No, we don’t have another decade where we can afford to wait for SMR’s (or for Hydrogen hype to come true); it is renewables (and electrification) or nothing at this point. I suspect NOT being able to do these now or any time soon is what makes nuclear and Hydrogen so popular with big emitters and other opponents of strong climate action; the necessary commitments to them have to come from and through others, through top down leadership, planning, large scale investment and follow through from governments and even if they do there can’t be a big impact for at least a decade to prove itself and another decade or more to grow in scale.
I think time of use (5 minute intervals or less) wholesale markets with high solar and wind supply will not suit “baseload” options like nuclear – where required average wholesale prices to be economically viable are depressed by periodic wind and solar abundance and the high value product is in fast response. This probably works as a de-facto carbon price for baseload fossil fuels, decreasing their economic viability, with nuclear being collateral damage, requiring specific support mechanisms like power price guarantees to keep them insulated from the wider electricity market. But I think nuclear will always need to be treated as a special case, with specific regulation and oversight – and guarantees.

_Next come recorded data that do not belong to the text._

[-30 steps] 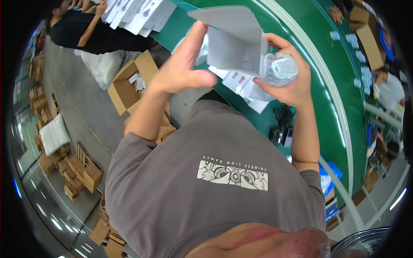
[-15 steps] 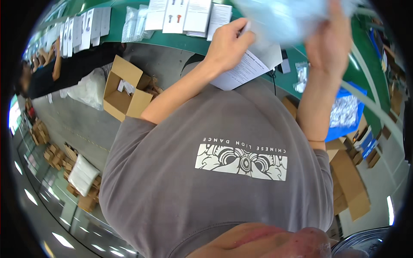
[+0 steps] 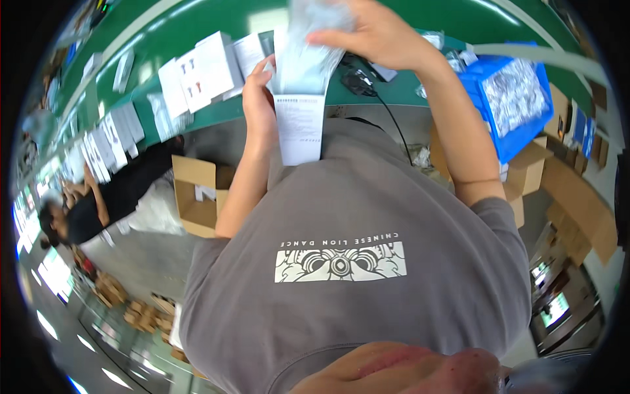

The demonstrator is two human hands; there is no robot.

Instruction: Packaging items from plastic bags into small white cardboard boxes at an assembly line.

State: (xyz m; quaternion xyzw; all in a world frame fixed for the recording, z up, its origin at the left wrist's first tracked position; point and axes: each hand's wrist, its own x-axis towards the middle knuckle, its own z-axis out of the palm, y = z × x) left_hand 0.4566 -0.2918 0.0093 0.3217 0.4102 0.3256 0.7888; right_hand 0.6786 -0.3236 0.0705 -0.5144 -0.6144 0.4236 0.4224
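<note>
My left hand (image 3: 260,108) is closed around the side of a narrow white carton (image 3: 300,134) with fine print on its front. It stands upright close to my shirt, below the table's edge. At its upper end is a clear plastic bag (image 3: 303,69), held from above by my right hand (image 3: 380,36), thumb across the plastic. The bag's lower end meets the carton's top; how far it reaches inside is hidden. What the bag contains is blurred.
White printed boxes (image 3: 220,69) stand on the green table (image 3: 407,92) at left. A black cable (image 3: 387,108) hangs off its edge. At right sits a blue bin (image 3: 522,138) of small clear packets. An open cardboard box (image 3: 197,172) and another person (image 3: 85,220) are left.
The bag has come down and left from high on the right to the carton's top. The carton has turned upright and moved left with my left hand. My view has shifted too.
</note>
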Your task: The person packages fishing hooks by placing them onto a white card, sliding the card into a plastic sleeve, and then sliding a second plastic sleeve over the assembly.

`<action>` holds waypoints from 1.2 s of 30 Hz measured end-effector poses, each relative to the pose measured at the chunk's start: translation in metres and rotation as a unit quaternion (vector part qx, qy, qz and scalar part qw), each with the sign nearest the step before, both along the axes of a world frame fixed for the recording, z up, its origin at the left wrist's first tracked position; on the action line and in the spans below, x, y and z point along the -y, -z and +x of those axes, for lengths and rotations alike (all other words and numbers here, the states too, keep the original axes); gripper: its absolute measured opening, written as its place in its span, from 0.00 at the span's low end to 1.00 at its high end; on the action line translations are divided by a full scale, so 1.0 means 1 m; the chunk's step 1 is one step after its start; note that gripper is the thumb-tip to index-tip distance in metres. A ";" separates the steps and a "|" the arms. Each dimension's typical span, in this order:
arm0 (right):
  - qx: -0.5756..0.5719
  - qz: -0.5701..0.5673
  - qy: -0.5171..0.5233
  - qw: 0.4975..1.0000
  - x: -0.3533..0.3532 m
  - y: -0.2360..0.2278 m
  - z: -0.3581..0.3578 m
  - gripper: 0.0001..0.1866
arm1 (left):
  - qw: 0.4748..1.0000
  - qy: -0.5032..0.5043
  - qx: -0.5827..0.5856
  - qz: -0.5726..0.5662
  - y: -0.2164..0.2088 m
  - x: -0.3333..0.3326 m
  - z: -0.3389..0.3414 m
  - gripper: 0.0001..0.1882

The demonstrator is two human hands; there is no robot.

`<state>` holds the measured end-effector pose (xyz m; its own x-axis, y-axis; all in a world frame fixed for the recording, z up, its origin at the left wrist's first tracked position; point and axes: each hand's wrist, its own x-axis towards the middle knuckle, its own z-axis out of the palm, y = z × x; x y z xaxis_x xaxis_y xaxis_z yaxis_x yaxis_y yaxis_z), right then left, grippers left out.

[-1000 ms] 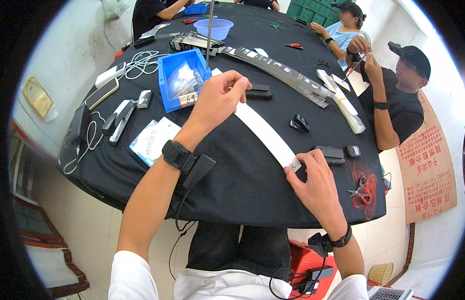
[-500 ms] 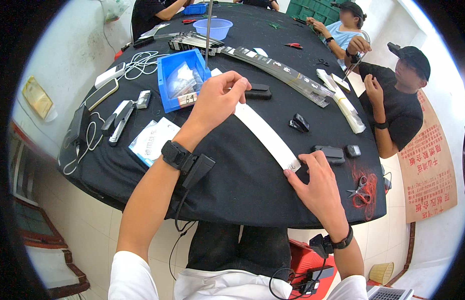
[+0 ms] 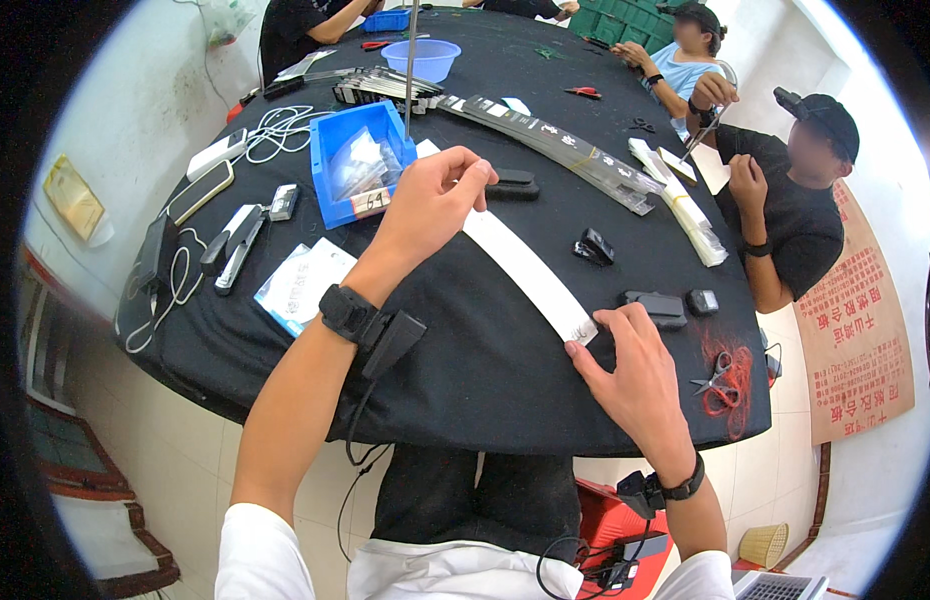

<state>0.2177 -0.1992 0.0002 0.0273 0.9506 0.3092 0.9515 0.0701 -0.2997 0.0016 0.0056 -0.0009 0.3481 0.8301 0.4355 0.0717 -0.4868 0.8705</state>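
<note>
A long white strip (image 3: 525,270) lies slantwise on the black cloth, running from beside the blue bin down to my right hand (image 3: 637,375). The thumb and forefinger of that hand close on its near end, where small dark marks or fine lines show. Over the far part of the strip is my left hand (image 3: 435,200), its fingers curled and thumb pressed to forefinger. Anything in that pinch is too fine to make out. Just beyond the left hand rests a dark elongated case (image 3: 512,185).
Left stand a blue bin (image 3: 330,205) of plastic bags, a stapler (image 3: 240,248) and a white packet (image 3: 303,282). Right are a black clip-like object (image 3: 593,246), a black case (image 3: 657,309), scissors (image 3: 720,372) and red thread (image 3: 737,400). Long clear packages (image 3: 555,145) lie beyond; a co-worker (image 3: 785,190) sits right.
My two hands and the white strip keep almost the same pose. The whole view has shifted very slightly. At the far end, another person's hand has come further into view.
</note>
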 end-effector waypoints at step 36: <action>-0.194 0.141 -0.153 0.959 -0.100 -0.003 0.050 0.16 | 0.996 0.041 -0.051 -0.064 0.010 0.024 0.018 0.14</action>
<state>0.2674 -0.0989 0.0033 -0.0746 0.8131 0.5773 0.6939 0.4581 -0.5556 0.0193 -0.0182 -0.0108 0.4538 0.8433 0.2878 0.1268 -0.3809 0.9159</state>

Longer term? I expect there will be nuclear around and likely we will see some commercial SMR’s. Perhaps they will get lower cost and quick to build and find a place, but relying on expectations that renewables will hit some kind of impassable wall with respect to energy storage and supply reliability doesn’t look like a good bet to make. Energy storage R&D is running hot right now and significant new developments – new kinds of batteries – are already in the pipeline. I think one more halving of battery costs will take RE over a tipping point, where nothing will be the same after. If we can double the energy density as well fossil fueled transport is doomed – including for aviation.

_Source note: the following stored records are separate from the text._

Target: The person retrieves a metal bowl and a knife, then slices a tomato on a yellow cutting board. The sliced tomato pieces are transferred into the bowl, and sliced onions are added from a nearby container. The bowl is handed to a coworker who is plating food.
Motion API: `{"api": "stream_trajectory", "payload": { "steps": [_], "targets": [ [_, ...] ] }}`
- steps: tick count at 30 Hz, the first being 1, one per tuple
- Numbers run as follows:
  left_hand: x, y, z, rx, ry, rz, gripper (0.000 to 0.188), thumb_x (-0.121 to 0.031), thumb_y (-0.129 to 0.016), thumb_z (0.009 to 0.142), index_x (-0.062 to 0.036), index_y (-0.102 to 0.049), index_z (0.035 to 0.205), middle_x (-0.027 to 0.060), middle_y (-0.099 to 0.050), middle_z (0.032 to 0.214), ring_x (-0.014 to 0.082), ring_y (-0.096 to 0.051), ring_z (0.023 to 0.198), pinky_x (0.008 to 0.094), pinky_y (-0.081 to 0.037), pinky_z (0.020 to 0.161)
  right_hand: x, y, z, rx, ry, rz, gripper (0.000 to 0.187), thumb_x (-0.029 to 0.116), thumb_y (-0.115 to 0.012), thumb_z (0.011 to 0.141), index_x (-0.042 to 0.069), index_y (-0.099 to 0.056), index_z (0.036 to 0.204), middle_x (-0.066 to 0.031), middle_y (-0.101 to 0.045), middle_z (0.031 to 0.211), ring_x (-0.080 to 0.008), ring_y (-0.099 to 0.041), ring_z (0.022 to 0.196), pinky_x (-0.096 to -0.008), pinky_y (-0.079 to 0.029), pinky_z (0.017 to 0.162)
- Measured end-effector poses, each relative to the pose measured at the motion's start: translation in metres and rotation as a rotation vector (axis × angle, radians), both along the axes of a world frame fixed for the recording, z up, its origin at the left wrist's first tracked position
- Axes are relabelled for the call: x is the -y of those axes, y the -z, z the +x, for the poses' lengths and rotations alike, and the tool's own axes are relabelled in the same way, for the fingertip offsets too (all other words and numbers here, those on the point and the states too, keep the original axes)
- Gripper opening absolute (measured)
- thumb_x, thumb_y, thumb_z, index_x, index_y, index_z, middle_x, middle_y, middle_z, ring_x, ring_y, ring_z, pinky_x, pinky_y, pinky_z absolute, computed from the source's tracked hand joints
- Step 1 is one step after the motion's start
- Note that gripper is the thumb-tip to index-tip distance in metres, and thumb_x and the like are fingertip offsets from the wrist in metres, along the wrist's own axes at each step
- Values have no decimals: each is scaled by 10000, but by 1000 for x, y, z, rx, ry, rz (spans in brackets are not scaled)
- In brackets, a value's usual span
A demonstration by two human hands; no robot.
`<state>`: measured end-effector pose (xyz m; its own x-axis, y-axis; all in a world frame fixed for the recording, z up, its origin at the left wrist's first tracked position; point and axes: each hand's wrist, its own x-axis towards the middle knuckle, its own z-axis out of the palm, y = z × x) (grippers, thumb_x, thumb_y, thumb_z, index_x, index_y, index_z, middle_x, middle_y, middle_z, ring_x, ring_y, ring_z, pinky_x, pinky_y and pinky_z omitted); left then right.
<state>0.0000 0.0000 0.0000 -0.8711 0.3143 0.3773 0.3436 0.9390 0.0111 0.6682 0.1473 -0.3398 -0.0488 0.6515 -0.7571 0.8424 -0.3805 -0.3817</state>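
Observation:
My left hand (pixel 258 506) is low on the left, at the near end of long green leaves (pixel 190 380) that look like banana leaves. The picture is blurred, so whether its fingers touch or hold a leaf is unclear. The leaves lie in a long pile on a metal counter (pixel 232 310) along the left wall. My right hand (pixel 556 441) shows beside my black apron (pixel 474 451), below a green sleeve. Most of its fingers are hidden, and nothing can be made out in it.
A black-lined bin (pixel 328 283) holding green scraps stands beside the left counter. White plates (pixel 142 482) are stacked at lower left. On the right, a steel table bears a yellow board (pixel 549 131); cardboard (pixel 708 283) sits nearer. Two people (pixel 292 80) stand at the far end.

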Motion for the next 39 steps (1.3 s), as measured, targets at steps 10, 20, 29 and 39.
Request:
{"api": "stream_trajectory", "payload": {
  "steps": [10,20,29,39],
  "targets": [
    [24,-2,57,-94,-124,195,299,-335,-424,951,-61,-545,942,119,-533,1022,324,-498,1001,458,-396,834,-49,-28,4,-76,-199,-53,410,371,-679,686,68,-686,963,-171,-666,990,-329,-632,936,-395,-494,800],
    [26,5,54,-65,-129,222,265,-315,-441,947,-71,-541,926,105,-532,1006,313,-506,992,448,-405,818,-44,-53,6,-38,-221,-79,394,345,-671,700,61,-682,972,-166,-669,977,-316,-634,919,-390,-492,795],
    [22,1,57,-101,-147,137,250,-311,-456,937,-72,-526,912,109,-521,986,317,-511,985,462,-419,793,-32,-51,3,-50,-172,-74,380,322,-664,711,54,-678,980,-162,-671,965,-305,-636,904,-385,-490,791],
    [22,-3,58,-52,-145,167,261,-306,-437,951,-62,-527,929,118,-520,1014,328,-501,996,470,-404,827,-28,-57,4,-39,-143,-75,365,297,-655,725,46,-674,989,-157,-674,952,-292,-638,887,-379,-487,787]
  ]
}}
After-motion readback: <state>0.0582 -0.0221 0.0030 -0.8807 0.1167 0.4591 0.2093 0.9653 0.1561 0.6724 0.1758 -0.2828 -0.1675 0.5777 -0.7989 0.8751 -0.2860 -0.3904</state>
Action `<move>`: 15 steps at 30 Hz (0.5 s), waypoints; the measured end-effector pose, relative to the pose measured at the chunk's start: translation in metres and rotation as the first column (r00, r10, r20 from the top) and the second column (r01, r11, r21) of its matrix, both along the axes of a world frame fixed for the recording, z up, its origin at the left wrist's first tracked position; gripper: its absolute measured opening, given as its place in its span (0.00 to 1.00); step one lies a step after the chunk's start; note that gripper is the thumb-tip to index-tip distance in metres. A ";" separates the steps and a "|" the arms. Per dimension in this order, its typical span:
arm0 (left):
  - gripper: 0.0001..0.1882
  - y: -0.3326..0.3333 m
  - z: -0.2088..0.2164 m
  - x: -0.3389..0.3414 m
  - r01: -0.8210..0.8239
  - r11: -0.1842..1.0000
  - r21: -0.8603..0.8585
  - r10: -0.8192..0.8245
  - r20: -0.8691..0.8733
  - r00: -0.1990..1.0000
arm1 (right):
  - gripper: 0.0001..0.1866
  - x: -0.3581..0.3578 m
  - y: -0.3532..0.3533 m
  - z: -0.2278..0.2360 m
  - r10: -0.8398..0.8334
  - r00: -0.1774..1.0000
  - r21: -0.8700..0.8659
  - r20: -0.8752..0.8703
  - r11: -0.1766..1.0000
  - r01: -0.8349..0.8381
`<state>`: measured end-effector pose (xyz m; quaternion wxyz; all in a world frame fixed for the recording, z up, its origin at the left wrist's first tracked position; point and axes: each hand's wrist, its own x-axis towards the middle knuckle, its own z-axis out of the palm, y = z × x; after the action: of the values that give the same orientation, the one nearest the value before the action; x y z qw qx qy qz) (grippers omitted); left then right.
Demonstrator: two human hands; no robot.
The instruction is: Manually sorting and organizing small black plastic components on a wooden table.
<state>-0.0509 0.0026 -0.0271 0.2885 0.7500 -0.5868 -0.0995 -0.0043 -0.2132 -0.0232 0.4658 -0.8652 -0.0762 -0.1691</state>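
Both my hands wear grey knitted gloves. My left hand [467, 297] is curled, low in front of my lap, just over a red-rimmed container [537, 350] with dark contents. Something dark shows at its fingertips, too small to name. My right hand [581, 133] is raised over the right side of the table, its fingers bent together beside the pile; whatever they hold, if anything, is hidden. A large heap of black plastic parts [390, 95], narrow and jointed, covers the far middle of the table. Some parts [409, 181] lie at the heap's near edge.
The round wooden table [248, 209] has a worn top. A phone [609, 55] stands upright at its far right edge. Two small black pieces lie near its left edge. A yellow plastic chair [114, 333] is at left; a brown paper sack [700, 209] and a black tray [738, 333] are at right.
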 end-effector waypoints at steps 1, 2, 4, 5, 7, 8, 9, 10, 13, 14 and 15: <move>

SMR’s do appear capable of limiting weapons proliferation – by restricting the full range of nuclear industry capabilities (a bit paternalistically) to a few developed nations; prevention of other nations developing comprehensive nuclear energy capabilities (because any that do have those will be capable of weapons development) will probably have precedence over any attempts to encourage nations to go nuclear on their own. It will be that way for solar and wind too – a few global manufacturers – but no-one will oppose a nation seeking to develop a renewable energy manufacturing industry.

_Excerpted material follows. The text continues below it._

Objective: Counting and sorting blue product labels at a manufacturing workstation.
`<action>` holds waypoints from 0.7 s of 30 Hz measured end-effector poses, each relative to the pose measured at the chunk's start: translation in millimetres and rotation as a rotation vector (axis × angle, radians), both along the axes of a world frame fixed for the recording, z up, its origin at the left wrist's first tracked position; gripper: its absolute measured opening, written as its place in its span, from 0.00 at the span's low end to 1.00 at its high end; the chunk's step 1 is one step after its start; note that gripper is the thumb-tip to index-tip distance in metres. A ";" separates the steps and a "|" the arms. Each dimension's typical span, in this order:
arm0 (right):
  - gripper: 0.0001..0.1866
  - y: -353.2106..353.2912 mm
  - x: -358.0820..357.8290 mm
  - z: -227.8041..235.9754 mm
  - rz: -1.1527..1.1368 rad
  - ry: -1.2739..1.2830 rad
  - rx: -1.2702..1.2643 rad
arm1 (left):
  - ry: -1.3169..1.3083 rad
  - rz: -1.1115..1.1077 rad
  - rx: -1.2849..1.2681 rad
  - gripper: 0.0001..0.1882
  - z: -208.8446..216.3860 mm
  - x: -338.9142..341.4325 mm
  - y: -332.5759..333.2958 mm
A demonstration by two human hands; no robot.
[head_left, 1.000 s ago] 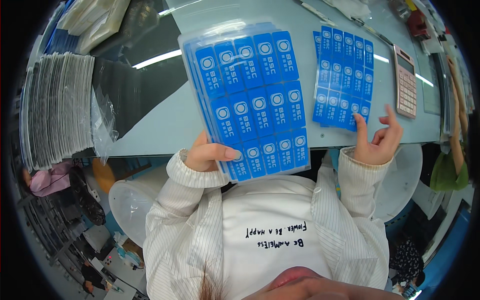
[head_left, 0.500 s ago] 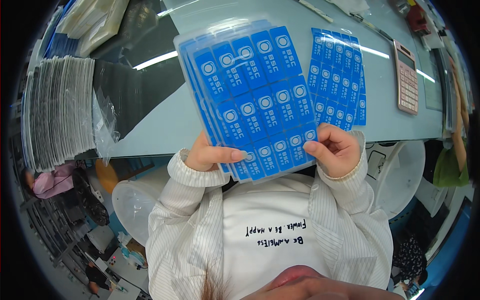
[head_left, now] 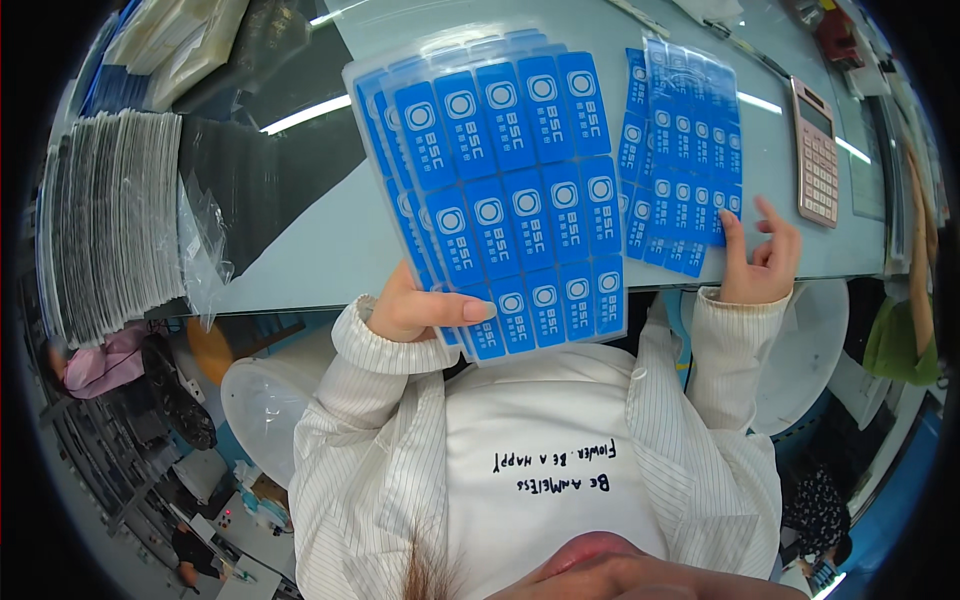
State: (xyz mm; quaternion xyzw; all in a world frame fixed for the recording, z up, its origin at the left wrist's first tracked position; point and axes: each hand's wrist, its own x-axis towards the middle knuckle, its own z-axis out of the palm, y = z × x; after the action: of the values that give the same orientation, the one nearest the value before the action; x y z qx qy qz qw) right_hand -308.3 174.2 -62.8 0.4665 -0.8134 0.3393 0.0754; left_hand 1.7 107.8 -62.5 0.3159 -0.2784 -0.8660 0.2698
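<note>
Grey-white stack (head_left: 110, 225): many thin layers, edges showing; far left of the surface (head_left: 300, 245).
Folders (head_left: 165, 45): cream, piled behind that stack.
Pink cloth (head_left: 105, 362): below the surface's left end, next to a shiny black item (head_left: 180, 395).
Clear plastic bag (head_left: 205, 245): crumpled, beside the stack, hanging over the front edge.
Dark sheet (head_left: 270, 170): flat, glossy with lamp glare.
Left bin (head_left: 262, 405): whitish, below the front edge, partly hidden by the sleeve.
Left hand (head_left: 420, 308): pinching the held sheets at their lower left, thumb on top; other fingers hidden underneath.
Held sheets (head_left: 525, 215): blue labels in rows, several layers fanned at the left, raised in front of the person and blocking the middle of the surface.
Laid sheets (head_left: 690, 150): similar blue labels, overlapping unevenly, right of the held sheets.
Right hand (head_left: 755, 255): spread, thumb over the laid sheets' lower right, other fingers away; firm contact cannot be told.
Calculator (head_left: 815, 150): pink, just right of the laid sheets.
Right bin (head_left: 805, 350): whitish, behind the right sleeve.
Green cloth (head_left: 900, 345): far right.
</note>
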 end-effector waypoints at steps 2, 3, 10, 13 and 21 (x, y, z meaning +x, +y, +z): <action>0.21 -1.3 7.0 8.8 0.011 0.010 -0.086 | -0.004 -0.001 0.000 0.41 0.0 0.5 0.5; 0.20 -0.5 10.2 14.9 0.021 0.021 -0.173 | -0.007 -0.003 -0.001 0.41 0.3 0.6 0.6; 0.11 13.3 55.8 40.5 0.733 -0.681 0.263 | -0.030 -0.037 -0.023 0.40 1.9 1.5 1.5; 0.07 15.4 58.3 27.8 0.766 -0.963 0.352 | -0.048 -0.015 -0.022 0.40 3.4 1.4 2.8; 0.07 18.4 38.7 24.8 0.705 -0.754 0.080 | 0.019 0.041 0.034 0.41 1.8 -2.1 1.3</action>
State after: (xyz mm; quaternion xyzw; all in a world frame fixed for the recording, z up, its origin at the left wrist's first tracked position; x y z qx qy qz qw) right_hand -269.6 192.6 -38.0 0.5602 -0.5896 0.4572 -0.3598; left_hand -0.4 109.1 -60.7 0.3180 -0.2543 -0.8678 0.2848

I am afraid not. You and I are both “conspiracy theoretic” in our own ways but obviously at opposite poles. I regard corporate and oligarchic capitalism as a conspiracy against the public. This includes US oligarchic capitalism, Russian gangster capitalism and Chinee One Party state capitalism. All are still variants of capitalism; and against the people. True democratic socialism, if feasible, would be diametrically opposed to all of those systems. But I don’t expect to convince you so I won’t try.